Bandwidth on demand is a necessary ingredient here, when it comes to reviving large multipoint networks quickly and reducing overhead. "This is the key concept. You have the bandwidth you need when you need it, and you only pay for what you use," says Gross.
Immeon offers diversity-routed connectivity in either a full mesh or a hub and spoke configuration. Viasat's Starwire Demand Assigned Multiple Access (DAMA) VSAT solution is used for full mesh links between all sites, while Linkstar with return channel rates up to 1 Mbs is used for hub and spoke systems.

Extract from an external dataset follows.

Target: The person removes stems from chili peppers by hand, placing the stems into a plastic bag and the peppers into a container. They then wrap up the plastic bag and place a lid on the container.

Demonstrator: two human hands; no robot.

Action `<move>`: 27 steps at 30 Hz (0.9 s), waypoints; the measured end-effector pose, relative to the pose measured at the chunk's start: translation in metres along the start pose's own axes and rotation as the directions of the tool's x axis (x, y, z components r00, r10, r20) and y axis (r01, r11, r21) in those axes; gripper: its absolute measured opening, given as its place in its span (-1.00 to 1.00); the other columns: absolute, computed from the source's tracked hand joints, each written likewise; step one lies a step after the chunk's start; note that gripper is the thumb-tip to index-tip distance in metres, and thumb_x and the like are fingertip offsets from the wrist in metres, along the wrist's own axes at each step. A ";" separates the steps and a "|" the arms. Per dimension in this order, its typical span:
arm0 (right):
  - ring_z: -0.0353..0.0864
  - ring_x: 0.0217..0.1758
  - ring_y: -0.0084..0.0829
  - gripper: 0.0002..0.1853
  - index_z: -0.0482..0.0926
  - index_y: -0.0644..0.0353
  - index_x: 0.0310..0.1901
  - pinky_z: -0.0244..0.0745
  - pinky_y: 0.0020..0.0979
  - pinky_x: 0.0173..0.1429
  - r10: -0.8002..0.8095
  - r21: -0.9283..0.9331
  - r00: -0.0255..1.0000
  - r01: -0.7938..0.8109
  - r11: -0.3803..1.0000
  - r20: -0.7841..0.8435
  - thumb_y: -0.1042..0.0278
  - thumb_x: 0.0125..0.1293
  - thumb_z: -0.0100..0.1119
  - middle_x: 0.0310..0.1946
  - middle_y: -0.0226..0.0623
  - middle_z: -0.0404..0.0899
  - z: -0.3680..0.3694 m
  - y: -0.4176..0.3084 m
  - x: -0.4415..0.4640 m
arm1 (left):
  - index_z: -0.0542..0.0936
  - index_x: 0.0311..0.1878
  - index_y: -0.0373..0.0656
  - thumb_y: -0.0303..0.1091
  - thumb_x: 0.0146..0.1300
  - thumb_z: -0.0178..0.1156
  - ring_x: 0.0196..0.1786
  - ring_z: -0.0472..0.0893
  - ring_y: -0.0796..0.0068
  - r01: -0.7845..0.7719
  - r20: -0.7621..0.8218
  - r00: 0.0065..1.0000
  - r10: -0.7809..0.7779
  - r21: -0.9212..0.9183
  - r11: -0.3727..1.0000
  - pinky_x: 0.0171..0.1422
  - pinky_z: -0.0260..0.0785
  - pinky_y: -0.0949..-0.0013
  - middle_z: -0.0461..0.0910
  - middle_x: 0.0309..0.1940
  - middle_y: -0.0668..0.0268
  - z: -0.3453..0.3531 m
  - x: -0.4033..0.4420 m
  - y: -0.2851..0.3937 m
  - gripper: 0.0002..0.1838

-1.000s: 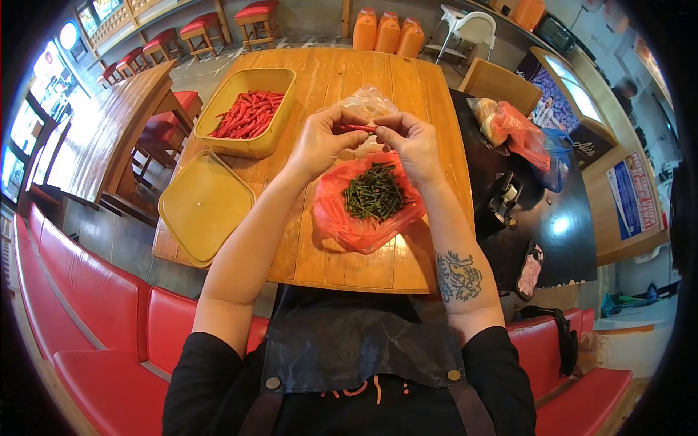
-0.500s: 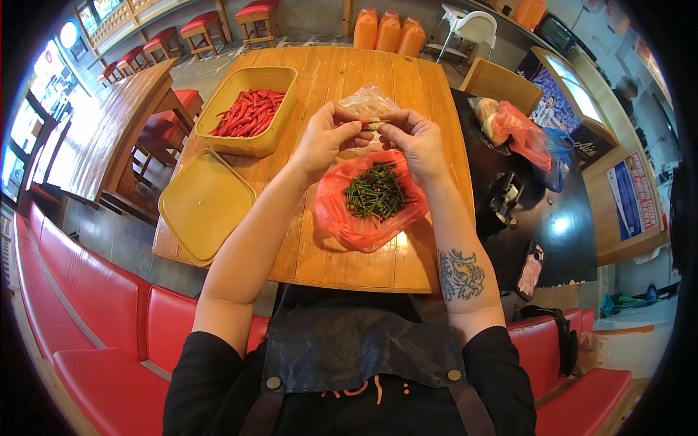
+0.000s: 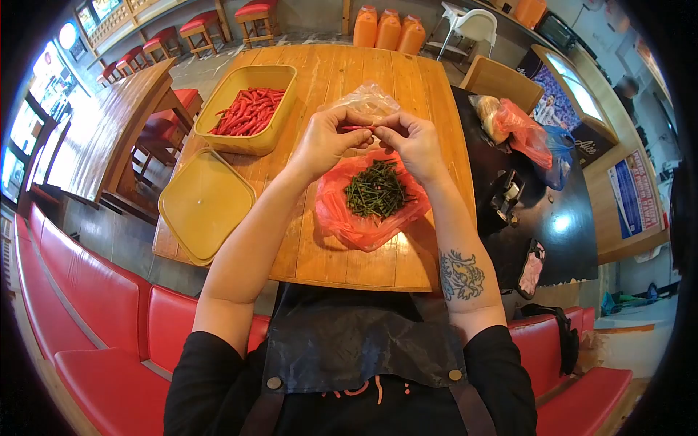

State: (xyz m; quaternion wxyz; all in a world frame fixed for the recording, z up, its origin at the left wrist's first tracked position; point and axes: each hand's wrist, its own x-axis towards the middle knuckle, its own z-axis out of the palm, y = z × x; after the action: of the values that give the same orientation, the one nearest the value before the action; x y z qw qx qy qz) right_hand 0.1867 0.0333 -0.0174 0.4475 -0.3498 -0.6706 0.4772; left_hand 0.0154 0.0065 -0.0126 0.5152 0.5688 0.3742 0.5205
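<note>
Above the wooden table, my left hand (image 3: pixel 327 142) is closed on a red chili (image 3: pixel 355 128), mostly hidden by the fingers. My right hand (image 3: pixel 412 143) pinches at the chili's right end, its fingertips close to those of my left hand. Below the hands, a red plastic bag (image 3: pixel 338 218) lies open around a pile of green stems (image 3: pixel 376 190). A clear plastic bag (image 3: pixel 369 98) lies behind the hands. At the back left stands a yellow container (image 3: pixel 273 140) holding many red chilies (image 3: pixel 251 111). Its yellow lid (image 3: pixel 206 208) lies flat in front of it.
On the black table (image 3: pixel 574 240) at the right are plastic bags (image 3: pixel 523 131), a dark metallic object (image 3: pixel 505 196) and a pink-patterned phone-like item (image 3: pixel 531 270). Orange jugs (image 3: pixel 388 30) stand behind the wooden table (image 3: pixel 342 270). Red bench seats (image 3: pixel 102 283) are at the near left.
The fingertips of both hands have shifted around the chili. Half a second ago a greenish end showed between them; now a red part shows and my right hand is slightly closer to my left.
</note>
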 end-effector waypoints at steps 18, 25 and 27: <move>0.48 -0.46 -0.54 -0.94 0.51 0.26 -0.33 0.46 -0.51 -0.32 0.100 0.638 0.953 -0.268 0.722 0.286 0.50 0.15 0.14 -0.45 -0.36 0.52 -0.004 -0.011 -0.006 | 0.50 -0.15 -0.34 -0.53 0.17 0.12 -0.26 0.59 0.48 0.213 0.199 0.971 -0.135 -0.452 0.866 -0.12 0.49 0.50 0.57 -0.28 0.20 -0.014 0.001 -0.003 -0.82; 0.47 -0.45 -0.57 -0.92 0.53 0.28 -0.31 0.42 -0.55 -0.32 0.069 0.482 0.922 -0.262 0.836 0.382 0.52 0.15 0.14 -0.48 -0.38 0.51 -0.016 -0.012 -0.005 | 0.54 -0.20 -0.30 -0.56 0.15 0.11 -0.24 0.58 0.49 -0.050 -0.144 0.987 0.077 0.181 0.982 -0.13 0.43 0.50 0.57 -0.26 0.29 -0.032 -0.001 0.025 -0.86; 0.46 -0.45 -0.59 -0.89 0.55 0.31 -0.27 0.39 -0.57 -0.32 0.052 0.217 0.912 -0.152 0.964 0.407 0.55 0.14 0.13 -0.49 -0.40 0.50 -0.023 -0.010 -0.004 | 0.58 -0.24 -0.26 -0.58 0.08 0.12 -0.29 0.58 0.49 -0.124 -0.322 0.879 0.353 0.560 0.819 -0.17 0.43 0.44 0.58 -0.26 0.26 -0.061 0.002 0.029 -0.84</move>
State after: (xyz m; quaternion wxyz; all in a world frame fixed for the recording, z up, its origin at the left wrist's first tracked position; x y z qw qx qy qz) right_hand 0.2088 0.0342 -0.0056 0.3156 -0.2224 -0.6643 0.6400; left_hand -0.0475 0.0146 0.0118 0.1791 0.6076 0.5253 0.5681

"With Linkstar, we give the customer the choice of operating a virtual private network over the Internet, or operating over dedicated terrestrial circuits into our hub where Immeon hosts their dedicated router," says Gross. "Most of our Linkstar BCS customers are taking advantage of this dedicated router offering along with a dedicated line to our hub.

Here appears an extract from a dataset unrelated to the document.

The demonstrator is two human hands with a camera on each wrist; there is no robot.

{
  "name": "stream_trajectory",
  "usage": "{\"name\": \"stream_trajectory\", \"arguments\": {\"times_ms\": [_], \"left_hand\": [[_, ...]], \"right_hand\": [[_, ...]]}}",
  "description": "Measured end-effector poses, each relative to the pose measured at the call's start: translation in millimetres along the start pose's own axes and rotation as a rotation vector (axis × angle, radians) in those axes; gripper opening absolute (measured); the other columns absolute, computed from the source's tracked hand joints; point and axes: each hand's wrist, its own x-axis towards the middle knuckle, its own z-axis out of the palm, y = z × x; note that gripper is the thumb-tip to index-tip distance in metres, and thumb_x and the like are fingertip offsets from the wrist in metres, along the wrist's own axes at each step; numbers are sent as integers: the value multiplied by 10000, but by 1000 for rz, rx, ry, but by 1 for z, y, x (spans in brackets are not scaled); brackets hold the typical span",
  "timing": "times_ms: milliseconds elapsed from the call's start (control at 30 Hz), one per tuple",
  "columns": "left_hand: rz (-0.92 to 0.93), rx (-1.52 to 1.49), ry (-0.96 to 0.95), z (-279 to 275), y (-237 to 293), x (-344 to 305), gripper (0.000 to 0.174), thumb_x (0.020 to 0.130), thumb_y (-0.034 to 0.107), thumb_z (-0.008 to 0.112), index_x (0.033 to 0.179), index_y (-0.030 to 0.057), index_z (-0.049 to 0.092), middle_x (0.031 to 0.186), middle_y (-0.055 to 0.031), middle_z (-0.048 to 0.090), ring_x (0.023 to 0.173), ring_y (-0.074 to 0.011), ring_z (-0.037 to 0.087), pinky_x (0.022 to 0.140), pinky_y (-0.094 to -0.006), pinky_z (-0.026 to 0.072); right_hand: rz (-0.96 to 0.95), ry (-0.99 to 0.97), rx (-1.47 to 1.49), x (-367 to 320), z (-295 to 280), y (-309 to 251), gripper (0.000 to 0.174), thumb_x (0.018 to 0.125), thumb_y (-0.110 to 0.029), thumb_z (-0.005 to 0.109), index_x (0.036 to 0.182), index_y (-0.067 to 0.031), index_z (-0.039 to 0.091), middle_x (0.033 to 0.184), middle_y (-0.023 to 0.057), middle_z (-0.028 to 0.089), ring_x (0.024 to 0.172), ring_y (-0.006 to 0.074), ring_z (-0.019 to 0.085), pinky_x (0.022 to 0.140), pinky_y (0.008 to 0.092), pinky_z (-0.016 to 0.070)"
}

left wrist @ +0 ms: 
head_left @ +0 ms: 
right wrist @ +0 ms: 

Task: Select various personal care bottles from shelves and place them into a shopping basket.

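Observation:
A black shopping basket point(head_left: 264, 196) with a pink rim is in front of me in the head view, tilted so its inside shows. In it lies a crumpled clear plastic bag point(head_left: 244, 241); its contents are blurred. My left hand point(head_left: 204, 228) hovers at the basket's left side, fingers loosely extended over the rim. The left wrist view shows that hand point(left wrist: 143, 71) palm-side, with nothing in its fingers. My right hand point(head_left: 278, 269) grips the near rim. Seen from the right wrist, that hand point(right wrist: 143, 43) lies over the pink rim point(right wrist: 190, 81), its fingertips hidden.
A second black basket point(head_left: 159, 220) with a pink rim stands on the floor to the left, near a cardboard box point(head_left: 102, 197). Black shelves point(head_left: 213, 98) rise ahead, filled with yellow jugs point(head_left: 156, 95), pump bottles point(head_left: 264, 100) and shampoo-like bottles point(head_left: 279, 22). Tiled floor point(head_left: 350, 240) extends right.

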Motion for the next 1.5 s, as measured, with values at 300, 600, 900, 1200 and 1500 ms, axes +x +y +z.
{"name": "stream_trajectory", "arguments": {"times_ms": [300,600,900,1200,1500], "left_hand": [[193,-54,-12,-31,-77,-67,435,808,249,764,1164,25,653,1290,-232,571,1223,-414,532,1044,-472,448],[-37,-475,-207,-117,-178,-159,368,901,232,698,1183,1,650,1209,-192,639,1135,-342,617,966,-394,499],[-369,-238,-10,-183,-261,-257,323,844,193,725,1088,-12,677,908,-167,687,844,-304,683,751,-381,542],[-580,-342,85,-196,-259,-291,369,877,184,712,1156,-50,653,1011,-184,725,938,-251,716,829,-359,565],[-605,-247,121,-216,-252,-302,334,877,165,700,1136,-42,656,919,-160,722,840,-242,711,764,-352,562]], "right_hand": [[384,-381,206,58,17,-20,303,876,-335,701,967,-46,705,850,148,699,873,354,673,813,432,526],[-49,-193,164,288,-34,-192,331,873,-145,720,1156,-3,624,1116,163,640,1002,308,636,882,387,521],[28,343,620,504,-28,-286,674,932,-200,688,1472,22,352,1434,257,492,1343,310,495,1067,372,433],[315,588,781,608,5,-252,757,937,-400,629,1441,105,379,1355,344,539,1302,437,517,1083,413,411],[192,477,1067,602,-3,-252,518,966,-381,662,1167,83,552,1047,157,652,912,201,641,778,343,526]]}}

"With Starwire's full mesh solution, the customer can bring the traffic directly from their remote sites to their central site using their own mini-hub. This is cost effective and eliminates the need for any terrestrial component," adds Gross.
Service level agreements and a Committed Information Rate (CIR) are parts of the overall package in a symmetric configuration. "A low-rate return channel without CIR will not do the job here in most instances," says Gross.
In terms of disaster recovery simulations, adequate testing of the specific applications that are most critical to customers will reveal if the applications will operate as advertised during an actual disaster.
"It will also expose any router configuration issues," says Gross. "Since every customer has unique network requirements, there are things you have to watch out for. This includes the effects of software upgrades and corporate network configuration changes, which may occur from time to time. Testing on a regular basis makes sure these issues do not adversely impact you at a critical time."